**To do**
Each line below that contains the word "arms" must be copied.

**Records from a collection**
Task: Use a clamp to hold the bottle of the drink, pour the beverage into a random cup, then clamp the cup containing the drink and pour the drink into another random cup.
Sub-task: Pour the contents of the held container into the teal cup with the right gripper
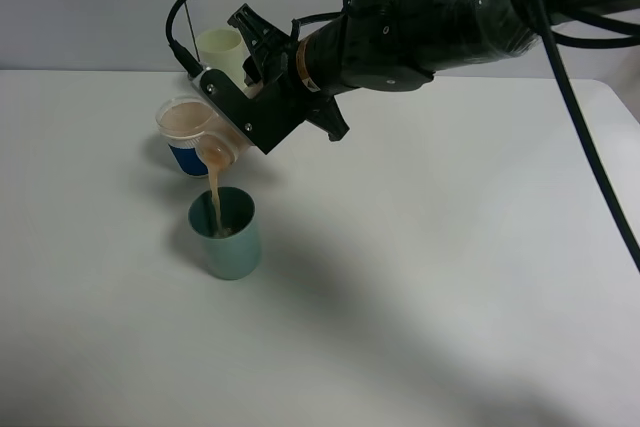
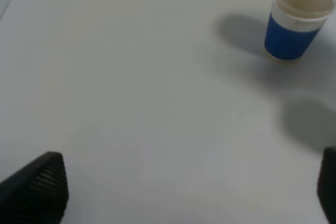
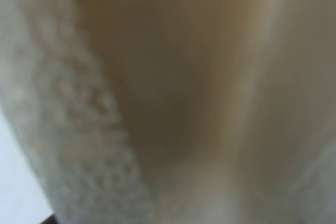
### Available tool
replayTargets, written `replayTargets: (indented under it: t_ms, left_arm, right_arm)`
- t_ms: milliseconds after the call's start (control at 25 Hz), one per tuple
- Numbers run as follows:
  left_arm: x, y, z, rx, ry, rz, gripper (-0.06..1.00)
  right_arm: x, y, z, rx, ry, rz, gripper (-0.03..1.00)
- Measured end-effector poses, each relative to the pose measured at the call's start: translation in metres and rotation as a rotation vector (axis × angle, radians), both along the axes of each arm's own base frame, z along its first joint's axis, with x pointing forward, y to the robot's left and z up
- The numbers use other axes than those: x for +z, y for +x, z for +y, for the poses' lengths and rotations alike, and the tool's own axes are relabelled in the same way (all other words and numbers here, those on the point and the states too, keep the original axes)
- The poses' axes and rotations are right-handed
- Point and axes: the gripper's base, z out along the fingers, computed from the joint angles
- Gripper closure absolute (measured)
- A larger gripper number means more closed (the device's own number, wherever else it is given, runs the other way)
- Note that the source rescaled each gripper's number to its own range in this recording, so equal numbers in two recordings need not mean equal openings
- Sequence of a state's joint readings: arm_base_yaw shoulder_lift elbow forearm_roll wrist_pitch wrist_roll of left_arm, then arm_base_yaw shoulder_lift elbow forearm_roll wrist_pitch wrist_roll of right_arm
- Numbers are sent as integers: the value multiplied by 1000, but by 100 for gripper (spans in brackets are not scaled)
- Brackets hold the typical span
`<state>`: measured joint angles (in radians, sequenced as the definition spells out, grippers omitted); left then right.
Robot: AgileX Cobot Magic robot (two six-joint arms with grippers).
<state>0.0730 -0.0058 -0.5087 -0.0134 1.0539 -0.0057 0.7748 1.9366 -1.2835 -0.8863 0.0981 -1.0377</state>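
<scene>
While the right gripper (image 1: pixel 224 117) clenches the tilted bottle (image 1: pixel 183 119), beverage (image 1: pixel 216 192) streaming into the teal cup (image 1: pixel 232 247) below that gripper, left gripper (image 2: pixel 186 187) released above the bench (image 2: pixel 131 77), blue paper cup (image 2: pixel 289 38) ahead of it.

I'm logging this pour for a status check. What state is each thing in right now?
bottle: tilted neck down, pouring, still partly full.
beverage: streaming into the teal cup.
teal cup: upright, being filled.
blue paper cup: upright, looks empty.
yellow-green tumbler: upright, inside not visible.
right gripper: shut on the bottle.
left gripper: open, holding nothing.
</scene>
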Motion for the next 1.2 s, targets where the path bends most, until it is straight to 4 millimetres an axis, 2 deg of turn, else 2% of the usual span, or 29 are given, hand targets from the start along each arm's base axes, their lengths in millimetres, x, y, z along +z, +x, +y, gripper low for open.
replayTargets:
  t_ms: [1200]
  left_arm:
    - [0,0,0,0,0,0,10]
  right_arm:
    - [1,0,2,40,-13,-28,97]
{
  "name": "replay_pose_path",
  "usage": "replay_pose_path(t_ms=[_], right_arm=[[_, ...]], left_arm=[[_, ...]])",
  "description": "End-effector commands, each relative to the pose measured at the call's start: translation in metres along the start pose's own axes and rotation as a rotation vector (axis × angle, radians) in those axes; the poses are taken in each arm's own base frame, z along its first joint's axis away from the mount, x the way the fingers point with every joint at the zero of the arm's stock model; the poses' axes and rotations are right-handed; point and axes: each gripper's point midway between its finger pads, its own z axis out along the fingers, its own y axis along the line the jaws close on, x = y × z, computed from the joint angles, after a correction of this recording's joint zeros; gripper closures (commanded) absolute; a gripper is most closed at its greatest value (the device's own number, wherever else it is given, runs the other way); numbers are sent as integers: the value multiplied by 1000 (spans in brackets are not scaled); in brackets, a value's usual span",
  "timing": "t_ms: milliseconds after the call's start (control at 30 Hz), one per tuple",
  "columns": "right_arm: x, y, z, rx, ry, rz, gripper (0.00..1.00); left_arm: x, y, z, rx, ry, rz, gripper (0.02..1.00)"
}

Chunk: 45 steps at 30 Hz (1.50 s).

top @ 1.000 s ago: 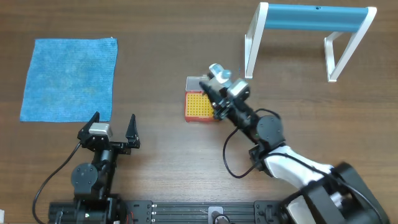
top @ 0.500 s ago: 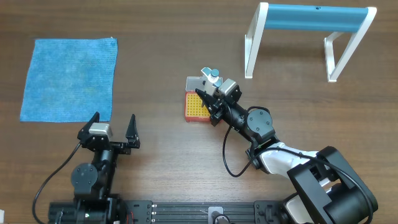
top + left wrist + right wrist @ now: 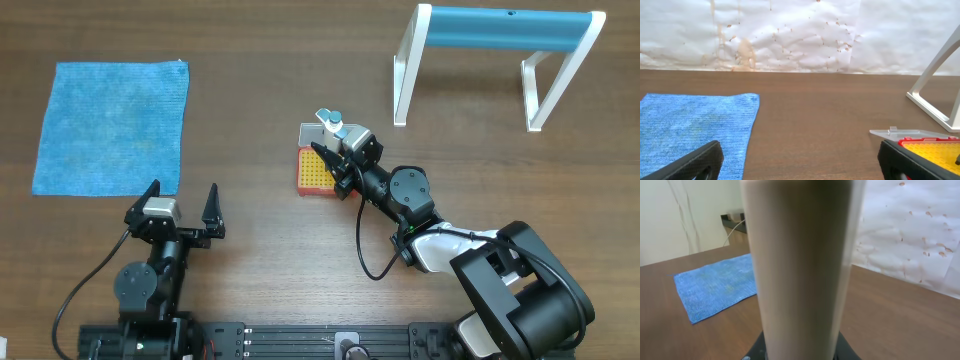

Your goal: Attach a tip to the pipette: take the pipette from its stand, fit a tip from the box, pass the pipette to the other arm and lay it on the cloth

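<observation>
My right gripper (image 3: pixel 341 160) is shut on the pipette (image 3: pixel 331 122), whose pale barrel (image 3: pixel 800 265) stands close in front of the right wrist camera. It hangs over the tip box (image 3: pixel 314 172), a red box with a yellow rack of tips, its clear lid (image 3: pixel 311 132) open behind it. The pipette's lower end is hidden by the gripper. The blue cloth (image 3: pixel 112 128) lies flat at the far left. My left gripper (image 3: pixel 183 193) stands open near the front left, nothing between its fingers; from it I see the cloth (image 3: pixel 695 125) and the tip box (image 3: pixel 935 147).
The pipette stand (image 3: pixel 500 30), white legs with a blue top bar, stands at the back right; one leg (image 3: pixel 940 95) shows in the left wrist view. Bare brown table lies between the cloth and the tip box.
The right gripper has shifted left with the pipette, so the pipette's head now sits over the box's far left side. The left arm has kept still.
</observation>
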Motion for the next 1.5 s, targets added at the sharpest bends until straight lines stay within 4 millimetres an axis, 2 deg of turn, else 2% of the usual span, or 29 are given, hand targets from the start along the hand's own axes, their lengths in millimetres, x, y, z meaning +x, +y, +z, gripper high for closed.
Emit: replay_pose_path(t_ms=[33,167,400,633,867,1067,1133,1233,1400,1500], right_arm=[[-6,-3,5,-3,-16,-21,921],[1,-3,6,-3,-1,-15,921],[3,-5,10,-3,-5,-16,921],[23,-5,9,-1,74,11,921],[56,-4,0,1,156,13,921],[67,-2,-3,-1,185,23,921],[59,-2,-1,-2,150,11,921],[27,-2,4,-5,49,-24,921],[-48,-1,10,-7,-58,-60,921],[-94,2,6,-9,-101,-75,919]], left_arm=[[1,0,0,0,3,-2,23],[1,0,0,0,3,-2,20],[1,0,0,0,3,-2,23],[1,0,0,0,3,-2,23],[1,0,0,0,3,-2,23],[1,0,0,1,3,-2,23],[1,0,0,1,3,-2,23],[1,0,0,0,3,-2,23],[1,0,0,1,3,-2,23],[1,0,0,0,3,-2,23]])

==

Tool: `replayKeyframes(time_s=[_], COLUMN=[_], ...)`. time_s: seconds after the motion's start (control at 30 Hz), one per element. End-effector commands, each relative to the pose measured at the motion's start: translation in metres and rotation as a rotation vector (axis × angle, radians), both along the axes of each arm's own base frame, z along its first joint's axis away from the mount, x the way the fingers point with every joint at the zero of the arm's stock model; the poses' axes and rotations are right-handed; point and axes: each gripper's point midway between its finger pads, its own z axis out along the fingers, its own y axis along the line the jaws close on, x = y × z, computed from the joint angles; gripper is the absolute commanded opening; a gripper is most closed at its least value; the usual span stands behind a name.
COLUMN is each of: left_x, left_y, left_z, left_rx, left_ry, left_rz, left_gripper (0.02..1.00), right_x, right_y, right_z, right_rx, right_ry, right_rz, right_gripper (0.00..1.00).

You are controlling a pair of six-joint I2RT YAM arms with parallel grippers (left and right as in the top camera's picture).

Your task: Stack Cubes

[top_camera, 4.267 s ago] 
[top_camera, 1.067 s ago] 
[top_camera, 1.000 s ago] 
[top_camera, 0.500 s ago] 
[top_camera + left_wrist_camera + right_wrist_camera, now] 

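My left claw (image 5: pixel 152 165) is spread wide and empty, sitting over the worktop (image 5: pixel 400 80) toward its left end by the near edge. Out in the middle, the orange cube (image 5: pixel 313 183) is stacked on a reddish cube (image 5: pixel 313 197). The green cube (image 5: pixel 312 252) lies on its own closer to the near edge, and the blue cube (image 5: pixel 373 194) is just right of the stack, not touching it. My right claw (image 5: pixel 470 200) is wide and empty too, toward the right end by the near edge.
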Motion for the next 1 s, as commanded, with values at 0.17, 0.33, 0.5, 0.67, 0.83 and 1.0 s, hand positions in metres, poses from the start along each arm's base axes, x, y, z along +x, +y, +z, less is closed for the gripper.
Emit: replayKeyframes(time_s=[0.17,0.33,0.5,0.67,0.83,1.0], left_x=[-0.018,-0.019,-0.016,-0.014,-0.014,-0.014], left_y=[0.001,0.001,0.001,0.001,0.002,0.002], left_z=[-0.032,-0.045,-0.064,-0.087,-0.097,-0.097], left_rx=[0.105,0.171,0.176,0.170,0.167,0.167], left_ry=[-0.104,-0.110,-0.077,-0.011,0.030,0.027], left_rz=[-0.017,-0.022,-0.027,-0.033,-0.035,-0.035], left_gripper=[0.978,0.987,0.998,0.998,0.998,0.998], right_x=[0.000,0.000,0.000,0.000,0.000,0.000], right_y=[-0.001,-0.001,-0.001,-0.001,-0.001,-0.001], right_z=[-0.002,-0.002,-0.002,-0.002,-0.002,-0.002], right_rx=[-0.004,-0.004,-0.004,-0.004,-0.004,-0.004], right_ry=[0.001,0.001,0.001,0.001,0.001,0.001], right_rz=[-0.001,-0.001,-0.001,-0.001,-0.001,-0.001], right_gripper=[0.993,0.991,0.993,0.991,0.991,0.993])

**Written response**
Robot: AgileX Cobot Magic robot (two six-joint arms with grippers).
You are controlling a pair of six-joint I2RT YAM arms with parallel grippers (left and right as in the top camera's picture).

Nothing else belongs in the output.